Title: Interpret Tree Ensembles
Version: 1.4
Date: 2024-04-22
Imports: RRF, arules, gbm, xtable, xgboost, data.table, methods
Description: For tree ensembles such as random forests, regularized random forests and gradient boosted trees, this package provides functions for: extracting, measuring and pruning rules; selecting a compact rule set; summarizing rules into a learner; calculating frequent variable interactions; formatting rules in latex code. Reference: Interpreting tree ensembles with inTrees (Houtao Deng, 2019, <doi:10.1007/s41060-018-0144-8>).
Maintainer: Houtao Deng <softwaredeng@gmail.com>
BugReports: https://github.com/softwaredeng/inTrees/issues
License: GPL (≥ 3)
Packaged: 2024-04-23 05:26:26 UTC; houtaodeng
NeedsCompilation: no
Repository: CRAN
Date/Publication: 2024-04-23 06:10:03 UTC
Author: Houtao Deng [aut, cre], Xin Guan [aut], Vadim Khotilovich [aut]

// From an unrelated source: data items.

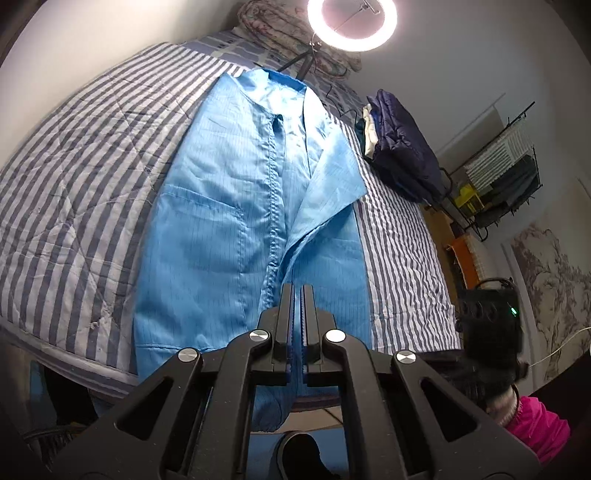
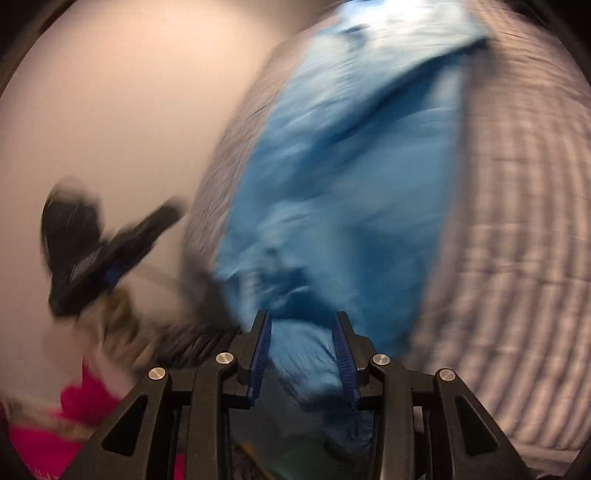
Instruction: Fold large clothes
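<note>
A large light blue coat (image 1: 236, 206) lies lengthwise on the striped bed (image 1: 74, 155), collar at the far end, one front panel folded open. Its hem and a sleeve cuff hang over the near bed edge. My left gripper (image 1: 297, 295) is shut with nothing between its pads, held just above the coat's lower front. The right wrist view is blurred by motion. There my right gripper (image 2: 302, 325) is open, its blue pads either side of a hanging part of the coat (image 2: 332, 177). The left gripper shows at the left in that view (image 2: 162, 218).
A stack of folded dark clothes (image 1: 399, 147) sits on the bed's right side. A ring light (image 1: 351, 22) and a rolled quilt (image 1: 280, 33) stand at the far end. A metal rack (image 1: 495, 177) stands by the wall at right. The person's pink sleeve (image 1: 535, 428) is near.
</note>
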Action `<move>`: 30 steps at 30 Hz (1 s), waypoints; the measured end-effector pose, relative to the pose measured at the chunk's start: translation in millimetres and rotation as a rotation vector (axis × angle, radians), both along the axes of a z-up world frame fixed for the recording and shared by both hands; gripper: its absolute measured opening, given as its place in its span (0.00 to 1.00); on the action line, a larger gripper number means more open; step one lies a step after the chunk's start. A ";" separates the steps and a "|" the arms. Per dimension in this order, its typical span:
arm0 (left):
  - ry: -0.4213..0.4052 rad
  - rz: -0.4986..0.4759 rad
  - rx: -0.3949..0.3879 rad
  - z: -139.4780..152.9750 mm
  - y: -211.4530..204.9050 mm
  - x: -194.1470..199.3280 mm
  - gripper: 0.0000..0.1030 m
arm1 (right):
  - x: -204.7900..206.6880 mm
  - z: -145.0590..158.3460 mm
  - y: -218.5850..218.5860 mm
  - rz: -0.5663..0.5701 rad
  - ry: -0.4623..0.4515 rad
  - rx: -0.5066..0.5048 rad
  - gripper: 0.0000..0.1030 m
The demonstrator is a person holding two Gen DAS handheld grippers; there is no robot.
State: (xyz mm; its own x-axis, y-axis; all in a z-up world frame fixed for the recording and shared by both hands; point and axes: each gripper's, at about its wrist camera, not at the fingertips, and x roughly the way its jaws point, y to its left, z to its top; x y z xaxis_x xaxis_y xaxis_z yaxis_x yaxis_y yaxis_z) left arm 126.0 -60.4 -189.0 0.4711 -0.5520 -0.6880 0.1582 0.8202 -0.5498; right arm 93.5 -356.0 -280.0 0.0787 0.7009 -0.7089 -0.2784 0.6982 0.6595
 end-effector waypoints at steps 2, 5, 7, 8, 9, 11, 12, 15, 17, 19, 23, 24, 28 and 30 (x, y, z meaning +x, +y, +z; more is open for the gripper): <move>0.003 -0.021 0.005 -1.8 -8.4 0.2 0.00 | -6.6 5.6 16.6 0.058 -0.008 -0.019 0.36; 0.008 -0.083 0.028 -8.8 -30.1 -3.0 0.00 | -8.1 22.5 15.4 0.062 -0.058 -0.029 0.39; 0.026 -0.142 0.046 -20.4 -50.7 -5.4 0.00 | -6.7 39.0 -2.0 0.032 -0.107 -0.044 0.47; 0.034 -0.161 0.051 -25.8 -58.3 -6.6 0.00 | -1.0 45.4 -12.4 -0.001 -0.125 -0.056 0.50; 0.043 -0.182 0.057 -31.4 -65.7 -7.9 0.00 | 8.0 48.1 -19.4 -0.025 -0.132 -0.064 0.50; 0.064 -0.229 0.085 -44.8 -81.5 -10.6 0.00 | 31.2 54.0 -43.3 -0.109 -0.142 -0.073 0.52; 0.070 -0.243 0.100 -49.2 -86.3 -11.7 0.00 | 38.8 54.6 -50.6 -0.141 -0.143 -0.075 0.56; 0.078 -0.261 0.137 -59.3 -92.9 -11.3 0.00 | 78.5 52.5 -80.6 -0.244 -0.136 -0.075 0.62; 0.077 -0.256 0.144 -62.2 -91.9 -9.3 0.00 | 106.0 48.9 -91.8 -0.289 -0.135 -0.073 0.62; 0.073 -0.250 0.158 -64.3 -91.4 -6.4 0.00 | 133.2 42.9 -104.4 -0.347 -0.146 -0.082 0.67; 0.082 -0.253 0.179 -72.2 -90.4 -3.3 0.00 | 179.9 26.1 -126.0 -0.462 -0.131 -0.056 0.73; 0.088 -0.254 0.180 -74.4 -90.3 -2.1 0.00 | 191.9 18.4 -129.3 -0.491 -0.120 -0.046 0.73; 0.097 -0.268 0.183 -78.8 -93.1 0.0 0.00 | 225.8 -4.2 -144.2 -0.564 -0.110 -0.041 0.73; 0.106 -0.273 0.172 -80.0 -92.9 0.6 0.00 | 237.3 -13.4 -149.0 -0.579 -0.110 -0.032 0.72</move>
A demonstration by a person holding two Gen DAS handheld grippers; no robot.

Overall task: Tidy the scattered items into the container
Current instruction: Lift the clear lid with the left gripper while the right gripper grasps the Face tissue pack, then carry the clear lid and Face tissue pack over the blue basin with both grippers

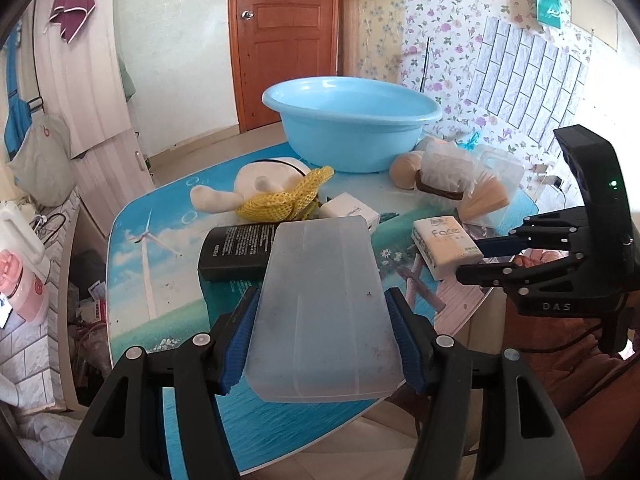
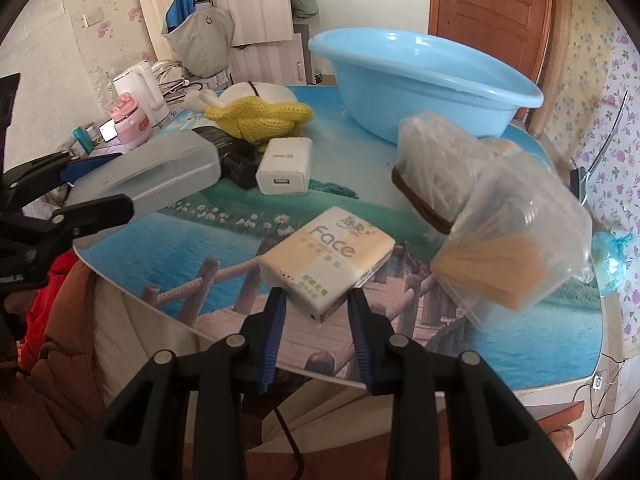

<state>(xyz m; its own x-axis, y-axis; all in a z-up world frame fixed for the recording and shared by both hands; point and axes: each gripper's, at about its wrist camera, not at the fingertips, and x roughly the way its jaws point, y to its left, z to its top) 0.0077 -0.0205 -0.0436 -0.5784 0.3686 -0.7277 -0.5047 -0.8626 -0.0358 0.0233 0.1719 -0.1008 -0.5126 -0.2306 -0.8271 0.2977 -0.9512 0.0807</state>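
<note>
My left gripper (image 1: 322, 300) is shut on a translucent plastic box (image 1: 324, 304), held above the near table edge; the same box (image 2: 160, 168) appears at the left of the right wrist view. A "Face" tissue pack (image 2: 326, 256) lies on the table, and my right gripper (image 2: 316, 294) is shut on its near corner. From the left wrist view, that tissue pack (image 1: 444, 252) sits right of the box, with the right gripper (image 1: 486, 258) at its end. The light blue basin (image 1: 348, 146) (image 2: 400, 112) stands at the far side, with nothing visible inside.
On the picture-printed table (image 1: 160, 280) lie a black box (image 1: 236, 252), a white charger (image 2: 286, 168), a yellow net (image 2: 260, 118) over a white plush item (image 1: 260, 180), a bag of cotton swabs (image 2: 436, 160) and a clear toothpick box (image 2: 512, 248). A kettle (image 2: 140, 88) stands on a side counter.
</note>
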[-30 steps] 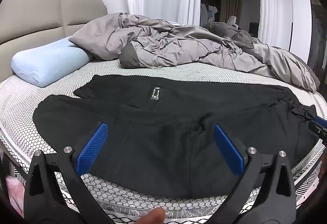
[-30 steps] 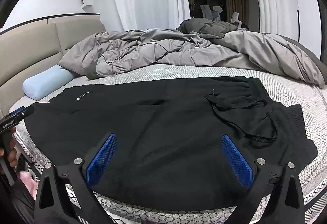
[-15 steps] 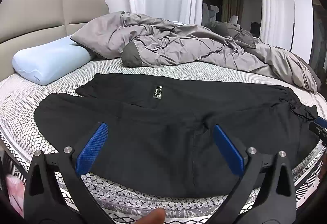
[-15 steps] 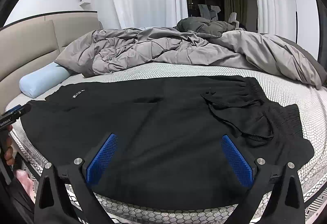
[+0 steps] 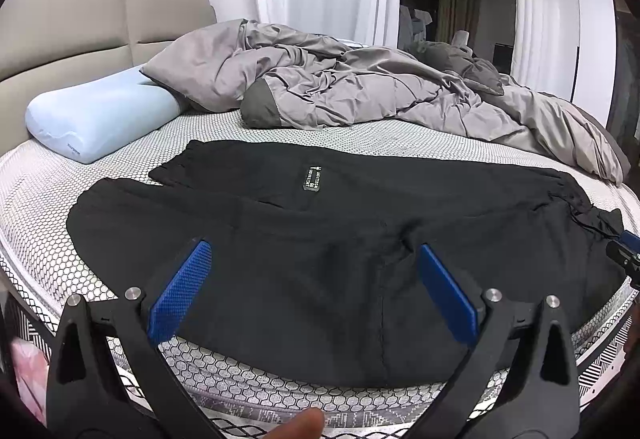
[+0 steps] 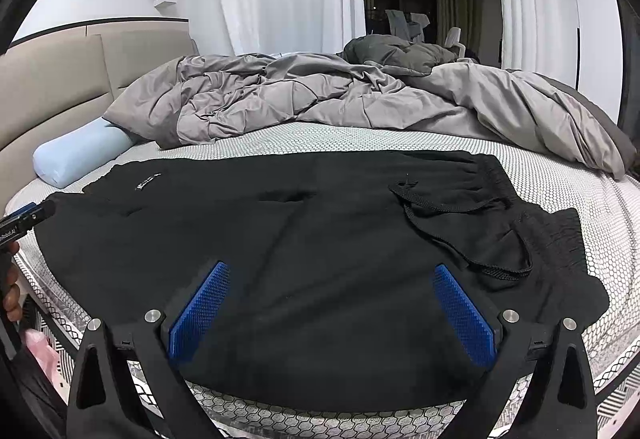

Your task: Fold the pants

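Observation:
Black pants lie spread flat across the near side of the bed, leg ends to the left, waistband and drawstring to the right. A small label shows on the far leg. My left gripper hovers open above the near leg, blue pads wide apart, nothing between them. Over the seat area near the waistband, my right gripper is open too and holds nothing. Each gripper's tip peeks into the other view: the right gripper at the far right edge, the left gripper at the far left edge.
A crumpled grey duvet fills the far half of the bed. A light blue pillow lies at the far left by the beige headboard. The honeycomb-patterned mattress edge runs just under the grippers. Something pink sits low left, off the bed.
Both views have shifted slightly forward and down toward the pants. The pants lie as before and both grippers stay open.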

Transform gbm object to a list of trees

Description

Transform gbm object to a list of trees that can be used for rule condition extraction

Usage

GBM2List(gbm1,X)

Arguments

gbm1

gbm object

X

predictor variable matrix

Value

a list of trees in an inTrees-required format

See Also

RF2List

Examples

    library(gbm)
    data(iris)
    X <- iris[,1:(ncol(iris)-1)]
    target <- iris[,"Species"] 
    gbmFit <- gbm(Species~ ., data=iris, n.tree = 400,
                    interaction.depth = 10,distribution="multinomial")
    treeList <- GBM2List(gbmFit,X)
    ruleExec = extractRules(treeList,X)
    ruleExec <- unique(ruleExec)
    #ruleExec <- ruleExec[1:min(2000,length(ruleExec)),,drop=FALSE]
    ruleMetric <- getRuleMetric(ruleExec,X,target)
    ruleMetric <- pruneRule(ruleMetric,X,target)
    ruleMetric <- unique(ruleMetric)
    learner <- buildLearner(ruleMetric,X,target)
    pred <- applyLearner(learner,X)
    readableLearner <- presentRules(learner,colnames(X)) # more readable format
    err <- 1-sum(pred==target)/length(pred);

internal function

Description

internal function

Usage

Num2Level(rfList, splitV)

Arguments

rfList
splitV

Value

data frame with numeric variables converted to categorical variables.

Examples

##---- Should be DIRECTLY executable !! ----
##-- ==>  Define data, use random,
##--	or do  help(data=index)  for the standard data sets.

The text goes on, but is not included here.